5 Types of Customer Behaviors That Ecommerce Owners Should Know
Ecommerce has become one of the go-to avenues for people to purchase goods and services.
Pandemic restrictions that limited peoples’ physical movements have contributed to its popularity. Why go out and buy from physical stores when you can stay home and wait for your purchases to arrive?
In 2021, retail ecommerce sales reached $5.2 trillion. This number is expected to reach $8.1 trillion worldwide by 2026.
Aside from selling good products or services, understanding your customers is essential for ecommerce success.
Customer behavior is a significant factor that determines how people make purchasing decisions. Read on to understand customer behavior and how it can affect ecommerce businesses.
What is customer behavior?
Customer behavior, also known as consumer behavior, involves a customer’s buying habits, as affected by the factors that influence them.
It covers behaviors a customer exhibits in all stages of the buying process. It begins as the buyer searches for a product to the actual purchase, evaluation, and disposal of the item.
Various factors influence customer behavior, such as the following:
- Personality traits. A customer’s personality and background can influence the way a customer acts when considering or making a purchase. Some may be more outgoing and direct than others.
- Social trends. This factor covers various external influences on the customer’s behavior, such as peer recommendations or fads. Some influences are temporary, while others can have long-lasting effects.
- Psychological responses. This factor can be challenging to predict, as it can also be influenced by perception, attitude, and external events. One person can be calm and level-headed one day, while circumstances might cause them to be irritable on future occasions.
Customer behavior analysis involves quantitative and qualitative studies of customer interactions with your ecommerce business. It can help you understand your customers better and create more effective sales and marketing strategies.
Customer behavior analysis can offer the following benefits to ecommerce businesses:
- Improving customer retention. Customers are more likely to stick with a brand that understands and caters to their needs.
- Predicting customer value. You can optimize your operations and address the needs of your most profitable customer segments.
- Personalizing customer experience. From your ecommerce website to shipping and customer service, customer behavior analysis can improve each step of the sales process.
5 Types of Customer Behaviors for Ecommerce Owners
Customer behaviors are influenced mainly by the type of product the customer buys. For example, a buyer’s behavior could be completely different when buying a diamond ring than when buying a loaf of bread.
There are four general types of customer behavior. These types consider two dimensions: the degree of involvement and the perceived differences among brands.
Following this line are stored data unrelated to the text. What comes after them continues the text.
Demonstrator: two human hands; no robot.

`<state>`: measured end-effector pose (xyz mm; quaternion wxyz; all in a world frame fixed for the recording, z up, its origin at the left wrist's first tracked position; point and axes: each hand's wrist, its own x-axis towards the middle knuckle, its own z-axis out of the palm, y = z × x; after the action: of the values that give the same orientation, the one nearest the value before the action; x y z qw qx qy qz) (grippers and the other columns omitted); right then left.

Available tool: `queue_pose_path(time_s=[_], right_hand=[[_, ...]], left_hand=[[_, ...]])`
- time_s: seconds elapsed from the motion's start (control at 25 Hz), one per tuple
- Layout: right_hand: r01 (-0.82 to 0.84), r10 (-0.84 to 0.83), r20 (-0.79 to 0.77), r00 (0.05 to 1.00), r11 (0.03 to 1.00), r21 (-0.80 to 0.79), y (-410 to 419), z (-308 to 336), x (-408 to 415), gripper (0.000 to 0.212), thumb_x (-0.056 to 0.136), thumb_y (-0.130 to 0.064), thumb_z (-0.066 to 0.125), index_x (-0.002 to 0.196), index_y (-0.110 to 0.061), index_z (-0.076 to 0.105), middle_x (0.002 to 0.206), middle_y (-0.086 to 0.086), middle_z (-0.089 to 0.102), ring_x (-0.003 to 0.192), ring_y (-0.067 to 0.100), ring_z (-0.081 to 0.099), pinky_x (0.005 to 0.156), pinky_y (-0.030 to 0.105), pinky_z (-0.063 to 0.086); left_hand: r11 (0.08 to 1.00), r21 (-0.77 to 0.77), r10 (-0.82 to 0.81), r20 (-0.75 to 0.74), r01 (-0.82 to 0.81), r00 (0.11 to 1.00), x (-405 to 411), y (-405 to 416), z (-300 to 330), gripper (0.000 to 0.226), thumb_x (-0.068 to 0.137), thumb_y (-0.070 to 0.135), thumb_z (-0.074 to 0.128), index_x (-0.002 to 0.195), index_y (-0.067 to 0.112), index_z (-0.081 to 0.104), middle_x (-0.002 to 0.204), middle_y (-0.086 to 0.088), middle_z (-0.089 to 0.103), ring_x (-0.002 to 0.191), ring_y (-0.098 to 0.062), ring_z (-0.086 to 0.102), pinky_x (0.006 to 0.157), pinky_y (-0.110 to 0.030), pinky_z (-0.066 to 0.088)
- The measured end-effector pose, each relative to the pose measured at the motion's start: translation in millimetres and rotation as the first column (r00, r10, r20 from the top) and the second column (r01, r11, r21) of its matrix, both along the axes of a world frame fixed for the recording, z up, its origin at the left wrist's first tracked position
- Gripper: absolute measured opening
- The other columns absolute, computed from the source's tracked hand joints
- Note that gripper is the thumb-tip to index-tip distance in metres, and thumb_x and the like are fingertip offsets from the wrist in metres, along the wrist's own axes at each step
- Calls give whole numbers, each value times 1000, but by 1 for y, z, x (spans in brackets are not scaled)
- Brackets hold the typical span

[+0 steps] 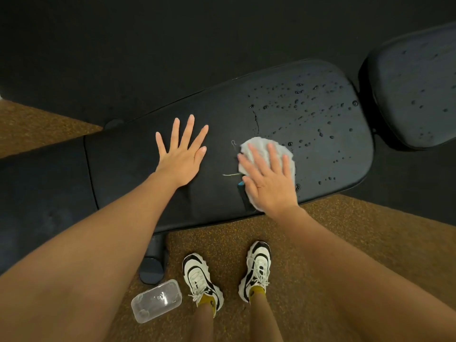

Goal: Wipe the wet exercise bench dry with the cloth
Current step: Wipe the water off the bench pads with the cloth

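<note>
Below me, a black padded exercise bench (pixel 153 174) stretches across the view from left to right over a speckled brown floor (pixel 345 243). Its near and left part looks matte and dry, while its right half is dotted with beads of water (pixel 303 107). A second black pad (pixel 414 90) at far right, set apart by a gap, carries droplets too. My left hand (pixel 182 154) lies flat on the dry part, fingers spread wide and straight. My right hand (pixel 269 178) presses a crumpled pale grey cloth (pixel 261 146) onto the bench near its front edge, fingers straight and slightly apart; loose threads trail from the cloth. By my black-and-white trainers (pixel 202 280) sits a clear plastic container (pixel 156 301).
</note>
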<state>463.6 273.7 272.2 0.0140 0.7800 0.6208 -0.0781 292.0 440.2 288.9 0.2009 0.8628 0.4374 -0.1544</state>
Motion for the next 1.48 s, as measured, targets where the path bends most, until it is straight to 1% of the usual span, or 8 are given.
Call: queue_pose_path(time_s=[0.2,0.36,0.48,0.68,0.84,1.0,1.28,1.48], right_hand=[[258,-257,-30,966,966,34,-15,-2,3,52,97,-43,22,148,-31,24,157,-1,20,144,38,7,114,60,9],[23,-21,-50,999,998,53,10,-2,-14,52,97,-43,24,147,-31,25,157,-4,21,144,38,13,113,61,15],[-144,145,-30,989,988,48,44,-5,11,52,98,-43,21,149,-33,21,158,-7,16,145,34,8,116,56,8],[168,-162,-66,985,982,91,42,-5,16,52,97,-42,20,148,-33,24,157,-5,21,145,36,11,114,56,7],[-41,43,-34,998,997,64,36,-1,-5,51,97,-40,24,147,-32,27,156,-6,23,144,36,17,112,59,15],[-209,209,-30,978,978,-2,102,0,22,51,99,-40,20,150,-34,13,159,-7,11,146,31,2,116,54,4],[307,-309,-93,947,951,-31,94,8,12,52,101,-39,21,151,-33,6,160,-6,6,145,35,-6,114,57,0],[-160,157,-56,986,985,-64,134,11,2,52,101,-39,19,150,-35,3,160,-10,1,146,31,-7,115,56,-1]], left_hand=[[993,118,27,42,-32,999,-1,-8,-7,50,100,40,11,147,40,-7,157,8,-20,143,-21,-23,111,-59,-10],[970,223,76,108,-99,991,2,-16,-13,50,100,38,15,149,38,4,159,7,-5,146,-21,-11,112,-60,-4],[953,232,166,134,-194,977,13,-21,-13,49,101,35,17,150,34,6,160,7,-2,146,-19,-8,112,-61,-3],[891,194,386,151,-411,910,36,-21,-16,52,102,36,12,151,25,-1,159,-2,-12,146,-18,-12,112,-59,-7],[891,241,366,117,-384,923,35,-22,-19,53,101,37,10,151,25,-2,159,-2,-12,146,-19,-12,111,-59,-7],[888,232,379,121,-398,917,37,-21,-19,53,100,38,8,150,27,-5,159,0,-14,145,-17,-14,111,-58,-8],[879,275,379,97,-390,920,38,-23,-21,53,100,37,8,150,26,-5,159,-2,-12,146,-19,-12,111,-59,-5],[873,284,382,106,-396,918,38,-24,-23,54,99,39,7,150,26,-5,159,-1,-12,146,-18,-13,112,-59,-5]])
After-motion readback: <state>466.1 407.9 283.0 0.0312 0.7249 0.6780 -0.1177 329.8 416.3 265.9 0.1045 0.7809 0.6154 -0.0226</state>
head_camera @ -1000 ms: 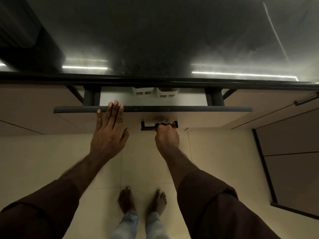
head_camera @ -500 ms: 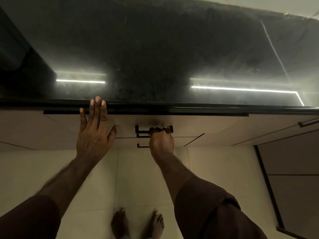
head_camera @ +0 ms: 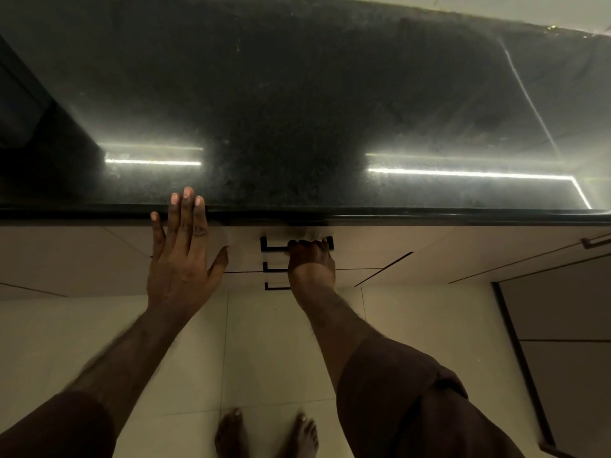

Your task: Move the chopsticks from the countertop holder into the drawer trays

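1. Two bare hands reach forward to a bank of pale cabinet fronts under a dark countertop (head_camera: 297, 94), seen from above by a camera on the person's head.
2. Left hand (head_camera: 180, 259) is released and flat, fingers spread, palm pressed on the top drawer (head_camera: 238, 249) front; its fingertips reach up over the black front edge of the counter.
3. Right hand (head_camera: 310, 259) is clenched around the black top handle (head_camera: 274, 247) of that drawer, fingers curled over the bar from above.
4. The drawer front sits flush with the neighbouring fronts, so the drawer is closed and nothing inside it can be seen.
5. Two more black handles (head_camera: 272, 276) of lower drawers show directly beneath, partly hidden by the right wrist.
6. The counter surface is polished and speckled, with two bright strips of reflected light across it.
7. Chopsticks, holder and trays appear nowhere in this view; where they are cannot be told.
8. Dark sleeves (head_camera: 413, 408) cover both upper forearms, and two bare feet (head_camera: 264, 434) stand on a cream tiled floor (head_camera: 274, 342) below.
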`<state>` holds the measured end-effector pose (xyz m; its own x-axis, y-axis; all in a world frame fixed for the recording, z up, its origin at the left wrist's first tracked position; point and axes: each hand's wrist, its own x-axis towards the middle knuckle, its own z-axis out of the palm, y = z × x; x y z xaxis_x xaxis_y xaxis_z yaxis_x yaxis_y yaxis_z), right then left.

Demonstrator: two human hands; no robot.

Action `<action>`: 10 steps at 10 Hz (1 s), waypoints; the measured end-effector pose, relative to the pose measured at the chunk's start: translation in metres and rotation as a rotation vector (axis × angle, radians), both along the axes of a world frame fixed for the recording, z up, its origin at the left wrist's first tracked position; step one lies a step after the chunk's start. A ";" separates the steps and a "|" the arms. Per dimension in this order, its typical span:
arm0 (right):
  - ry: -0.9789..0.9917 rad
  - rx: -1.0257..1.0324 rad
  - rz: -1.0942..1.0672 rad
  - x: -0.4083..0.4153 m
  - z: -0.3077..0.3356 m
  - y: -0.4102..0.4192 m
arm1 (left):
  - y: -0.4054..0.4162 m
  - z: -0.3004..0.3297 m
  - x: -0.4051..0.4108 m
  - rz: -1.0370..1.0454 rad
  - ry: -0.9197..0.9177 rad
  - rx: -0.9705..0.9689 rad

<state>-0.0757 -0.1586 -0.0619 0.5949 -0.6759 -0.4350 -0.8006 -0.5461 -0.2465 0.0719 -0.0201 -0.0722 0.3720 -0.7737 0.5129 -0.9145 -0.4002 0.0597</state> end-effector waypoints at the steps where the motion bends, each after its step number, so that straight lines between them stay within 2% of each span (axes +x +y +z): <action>1: 0.009 -0.023 0.011 0.003 0.000 -0.004 | 0.000 -0.001 0.000 0.005 -0.001 -0.006; 6: -0.020 -0.027 -0.002 0.005 -0.001 -0.012 | -0.001 0.000 -0.005 0.054 0.040 0.032; 8: -0.187 -0.213 0.080 -0.020 0.008 -0.001 | 0.000 0.008 -0.010 0.058 0.076 0.068; 10: -0.301 -0.265 0.080 -0.035 0.036 0.000 | 0.005 0.023 -0.016 0.066 0.186 0.144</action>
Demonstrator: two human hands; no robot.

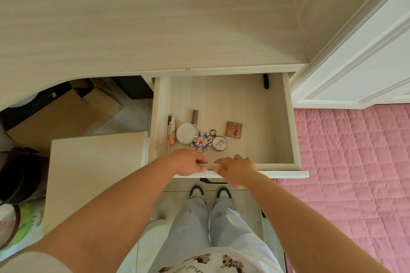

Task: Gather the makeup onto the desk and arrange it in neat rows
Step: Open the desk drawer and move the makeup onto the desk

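Observation:
The desk drawer [288,117] stands pulled out under the pale wooden desk top [144,17]. My left hand [188,162] and my right hand [237,167] both grip its front edge, side by side. Inside, near the front left, lie makeup items: a white round compact [186,133], a blue patterned compact [201,142], a small round mirror case [219,143], a square eyeshadow palette [234,129], a lip gloss tube [195,116], a peach tube [172,133] and a thin pencil [168,133]. A black lipstick [266,81] lies at the back right.
A pale stool or low cabinet top [93,173] stands left of the drawer. Cardboard boxes [66,113] sit under the desk. A pink quilted bed [355,173] lies to the right, a white door [366,51] behind it. My feet are below the drawer.

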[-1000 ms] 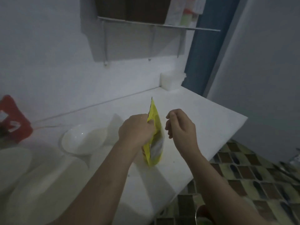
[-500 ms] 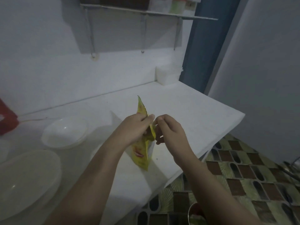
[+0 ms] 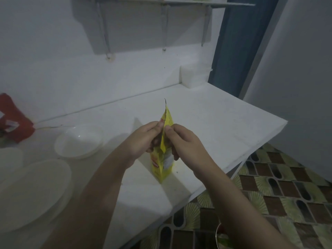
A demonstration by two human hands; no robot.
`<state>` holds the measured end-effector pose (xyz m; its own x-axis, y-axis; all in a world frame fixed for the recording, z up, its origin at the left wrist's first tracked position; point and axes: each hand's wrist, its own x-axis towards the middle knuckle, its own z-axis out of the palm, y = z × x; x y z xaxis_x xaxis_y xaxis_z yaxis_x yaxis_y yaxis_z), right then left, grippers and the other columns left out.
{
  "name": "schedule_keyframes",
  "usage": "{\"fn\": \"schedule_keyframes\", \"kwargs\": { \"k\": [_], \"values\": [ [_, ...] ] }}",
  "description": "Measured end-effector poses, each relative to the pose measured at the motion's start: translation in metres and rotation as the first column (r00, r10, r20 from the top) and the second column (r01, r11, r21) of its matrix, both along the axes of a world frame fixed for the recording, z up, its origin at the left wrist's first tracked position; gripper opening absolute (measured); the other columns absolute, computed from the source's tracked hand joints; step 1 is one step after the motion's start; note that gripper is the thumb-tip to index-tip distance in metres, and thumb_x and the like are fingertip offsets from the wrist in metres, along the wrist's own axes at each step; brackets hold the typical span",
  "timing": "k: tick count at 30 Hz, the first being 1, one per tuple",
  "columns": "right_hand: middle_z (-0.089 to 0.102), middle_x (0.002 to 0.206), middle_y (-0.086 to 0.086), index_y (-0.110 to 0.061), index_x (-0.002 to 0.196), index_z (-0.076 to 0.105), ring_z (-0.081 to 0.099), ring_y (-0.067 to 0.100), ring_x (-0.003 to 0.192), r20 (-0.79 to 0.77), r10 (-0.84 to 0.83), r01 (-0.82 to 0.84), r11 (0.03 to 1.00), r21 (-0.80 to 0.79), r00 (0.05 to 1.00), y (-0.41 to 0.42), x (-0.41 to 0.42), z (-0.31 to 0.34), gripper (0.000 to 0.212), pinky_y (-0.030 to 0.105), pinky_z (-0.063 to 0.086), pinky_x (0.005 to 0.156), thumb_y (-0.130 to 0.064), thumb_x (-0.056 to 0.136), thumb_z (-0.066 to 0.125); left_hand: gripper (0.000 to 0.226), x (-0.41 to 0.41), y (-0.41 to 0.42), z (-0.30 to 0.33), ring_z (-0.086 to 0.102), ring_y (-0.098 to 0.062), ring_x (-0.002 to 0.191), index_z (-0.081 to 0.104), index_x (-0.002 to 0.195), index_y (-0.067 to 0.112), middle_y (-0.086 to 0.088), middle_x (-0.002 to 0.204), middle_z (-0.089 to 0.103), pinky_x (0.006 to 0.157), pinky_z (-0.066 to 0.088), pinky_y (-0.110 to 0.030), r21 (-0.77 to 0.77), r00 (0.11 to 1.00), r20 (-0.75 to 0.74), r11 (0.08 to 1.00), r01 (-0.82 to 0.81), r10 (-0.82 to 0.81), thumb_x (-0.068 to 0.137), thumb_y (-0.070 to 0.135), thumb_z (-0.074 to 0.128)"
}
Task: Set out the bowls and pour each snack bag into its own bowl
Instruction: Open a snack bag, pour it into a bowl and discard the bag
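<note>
Reaching out from the bottom of the view, two bare forearms meet above the white counter. Nearest on the left lies a large white plate, and below the counter's edge a patterned tile floor shows at the lower right. The left hand and the right hand both hold a yellow snack bag, which stands upright and edge-on to the camera, its bottom corner low over the counter; whether it touches the surface cannot be told. Each hand has its fingers curled and pinches the bag's upper part between thumb and fingertips, one hand on either side. The bag's top rises to a thin point above the hands. Left of the hands, a white bowl sits on the counter, apart from the bag. Farther left, at the frame's edge, lies a red bag. At the back of the counter a white container stands against the wall, under a wall shelf.
</note>
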<state>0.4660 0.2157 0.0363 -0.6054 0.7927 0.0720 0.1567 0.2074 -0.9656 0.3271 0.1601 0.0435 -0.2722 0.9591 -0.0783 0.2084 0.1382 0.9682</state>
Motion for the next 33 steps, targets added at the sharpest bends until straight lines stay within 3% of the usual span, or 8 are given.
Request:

Alongside the main four are more specific offshoots coming from commonly-observed behaviors. Learning these five types of customer behaviors can help businesses tailor their strategies to achieve company goals.
1. Habitual buying behavior
Customers often exhibit habitual buying behavior when there is low involvement and little difference among brands. They buy these products frequently but aren’t too attached to the brand name.
Familiarity and availability of the product are the main drivers of the purchase, not necessarily brand loyalty. Promotions for these products are often simple. Think toothpaste, salt, or sugar.
Brands would do well to stage advertising or marketing campaigns that help customers form an attachment to the brand.
2. Variety-seeking buying behavior
Variety-seeking buying behavior often arises when there is low customer involvement, but there are significant differences among brands.
There is little cost or consequence to switching products, so customers may do so out of boredom or curiosity. Examples of products that may attract this behavior include desserts, breakfast cereals, and cosmetics.
To retain customers better, brands must establish familiarity with them. Dominant brands could encourage habitual purchases. Less prevalent brands could bring attention to their product through promotions and discounts.
3. Dissonance-reducing buying behavior
A customer may exhibit dissonance-reducing buying behavior if there is high involvement but little differentiation among brands.
The product may be expensive. It can also be difficult to find significant differences among brands. Common examples include diamond rings, paint, or floor tiles.
Customers want to avoid regret or dissonance with their purchase. To do this, they conduct thorough research to support their purchase decision.
4. Complex buying behavior
This behavior often manifests when the customer is highly involved in the purchase and there are significant differences between brands.
Customers can exhibit complex buying behavior when purchasing new homes, computers, and other similar items. The item itself is expensive and can differ extensively from what another agent or brand can offer.
These purchases are often considered significant, so buyers are more likely to take their time in deciding. They want to gather enough information and carefully evaluate their options.
5. Impulsive buying behavior
Although not included in the four main customer behavior types, impulse buying has become a widespread phenomenon, especially in ecommerce.
Impulse buying is when a customer makes unplanned purchases. These purchase decisions are often made in the spur of the moment, mostly influenced by emotional factors.
Leverage Customer Behavior Analysis for Ecommerce Success
A business’ sales, marketing, and advertising strategies can all benefit from a deeper understanding of its customers.
Customers are the lifeblood of any ecommerce company. Understanding what makes them tick through customer behavior analysis can help business owners make more informed decisions.